Lesson: don’t blame others, and don’t blame Howard, and don’t blame “what makes good radio.” Work on changing your actions and reactions in a given situation… and before you know it, look who’s the boss.
March 3, 2011 | 2:27 pm
Posted by Rob Eshman
A couple of days ago someone thought to compare Charlie Sheen quotes to Qadaffi quotes. Funny bit. Picked up and done everywhere by now, even CNN spotlighted the idea.
But here’s Howard—pushing the idea WAY further. Today on the show Howard had Robin play a game where she had to guess who said the quote, Charlie Sheen or… Charles Manson.
The idea was brilliant, shocking… and really funny. Here’s a sample I pulled from Howardstern.com:
THE SHEEN OR MANSON GAME
Howard asked Robin to play a game with him: he reads a quote, and she has to guess who said it—Charlie Sheen or Charles Manson. The quotes, followed by Robin’s guess and the answer:
1. “I have a disease? Bullshit. I cured it with my brain.” Robin’s guess: Charlie Sheen. The correct answer: Charlie Sheen.

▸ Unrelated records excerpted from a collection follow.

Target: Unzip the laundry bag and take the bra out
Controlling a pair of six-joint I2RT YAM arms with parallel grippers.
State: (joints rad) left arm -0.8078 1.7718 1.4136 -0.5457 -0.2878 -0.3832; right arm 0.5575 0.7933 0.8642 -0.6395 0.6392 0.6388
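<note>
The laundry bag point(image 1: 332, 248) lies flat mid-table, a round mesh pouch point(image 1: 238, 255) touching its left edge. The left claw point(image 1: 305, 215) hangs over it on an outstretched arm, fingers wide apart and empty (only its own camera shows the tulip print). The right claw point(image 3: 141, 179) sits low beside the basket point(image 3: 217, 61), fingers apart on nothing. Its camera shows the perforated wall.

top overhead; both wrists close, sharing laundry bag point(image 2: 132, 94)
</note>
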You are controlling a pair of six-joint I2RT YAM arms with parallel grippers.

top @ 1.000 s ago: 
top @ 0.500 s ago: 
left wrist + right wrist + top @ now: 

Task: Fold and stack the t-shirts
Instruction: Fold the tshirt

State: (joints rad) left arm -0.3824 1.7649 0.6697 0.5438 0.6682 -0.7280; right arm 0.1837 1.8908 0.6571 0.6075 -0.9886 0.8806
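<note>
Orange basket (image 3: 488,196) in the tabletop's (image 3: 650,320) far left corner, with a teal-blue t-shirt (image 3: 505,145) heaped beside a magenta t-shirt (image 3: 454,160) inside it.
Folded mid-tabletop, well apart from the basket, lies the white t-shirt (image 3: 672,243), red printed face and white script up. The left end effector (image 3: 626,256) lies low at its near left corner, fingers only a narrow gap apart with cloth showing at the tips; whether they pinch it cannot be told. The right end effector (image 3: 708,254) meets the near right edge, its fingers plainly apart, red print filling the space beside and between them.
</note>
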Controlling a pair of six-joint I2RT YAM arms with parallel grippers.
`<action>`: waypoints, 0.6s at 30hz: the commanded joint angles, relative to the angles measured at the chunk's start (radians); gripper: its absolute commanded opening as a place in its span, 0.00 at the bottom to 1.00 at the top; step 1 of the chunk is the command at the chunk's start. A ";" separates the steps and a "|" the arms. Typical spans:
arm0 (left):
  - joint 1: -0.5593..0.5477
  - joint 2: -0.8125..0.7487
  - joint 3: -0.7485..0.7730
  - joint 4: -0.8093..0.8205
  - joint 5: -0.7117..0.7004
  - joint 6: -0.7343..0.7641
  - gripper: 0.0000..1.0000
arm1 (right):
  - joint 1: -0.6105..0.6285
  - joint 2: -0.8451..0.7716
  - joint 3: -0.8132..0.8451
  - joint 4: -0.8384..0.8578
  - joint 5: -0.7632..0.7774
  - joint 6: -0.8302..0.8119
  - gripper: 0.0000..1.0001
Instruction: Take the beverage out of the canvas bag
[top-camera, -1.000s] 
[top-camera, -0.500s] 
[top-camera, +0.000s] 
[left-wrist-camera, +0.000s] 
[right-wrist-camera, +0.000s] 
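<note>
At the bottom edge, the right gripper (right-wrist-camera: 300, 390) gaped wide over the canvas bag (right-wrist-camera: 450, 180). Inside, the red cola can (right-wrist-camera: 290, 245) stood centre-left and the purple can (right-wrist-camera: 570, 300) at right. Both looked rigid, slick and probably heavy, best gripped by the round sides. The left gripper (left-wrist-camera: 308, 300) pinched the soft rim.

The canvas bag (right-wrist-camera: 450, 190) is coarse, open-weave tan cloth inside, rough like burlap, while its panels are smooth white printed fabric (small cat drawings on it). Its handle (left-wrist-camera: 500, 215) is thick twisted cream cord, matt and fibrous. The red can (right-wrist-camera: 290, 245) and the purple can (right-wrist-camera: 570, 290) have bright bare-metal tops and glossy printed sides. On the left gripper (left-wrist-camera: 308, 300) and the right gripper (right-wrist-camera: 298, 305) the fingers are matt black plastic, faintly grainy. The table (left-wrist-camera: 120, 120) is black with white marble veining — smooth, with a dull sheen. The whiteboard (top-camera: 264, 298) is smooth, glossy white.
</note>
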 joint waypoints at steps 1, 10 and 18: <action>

2. “You can’t process me with a normal brain.” Robin’s guess: Charles Manson. The correct answer: Charlie Sheen.
3. “You eat meat and you kill things that are better than you are.” Robin’s guess: Charles Manson. The correct answer: Charles Manson.
4. “Can’t is the cancer of happening.” Robin’s guess: Charlie Sheen. The correct answer: Charlie Sheen.
5. “The real strong have no need to prove it to the phonies.” Robin’s guess: Charles Manson. The correct answer: Charles Manson.
Stern also held a Beauty Pageant with some of the lovely young ladies Sheen has hosted.
The lesson? Howard has a way of pushing the boundaries on stories and jokes even when the stories themselves break those boundaries. As far out as things get, Howard has a way of pushing them farther.
That’s why, when the whole world is listening to Charlie Sheen, Charlie Sheen is listening to Howard Stern.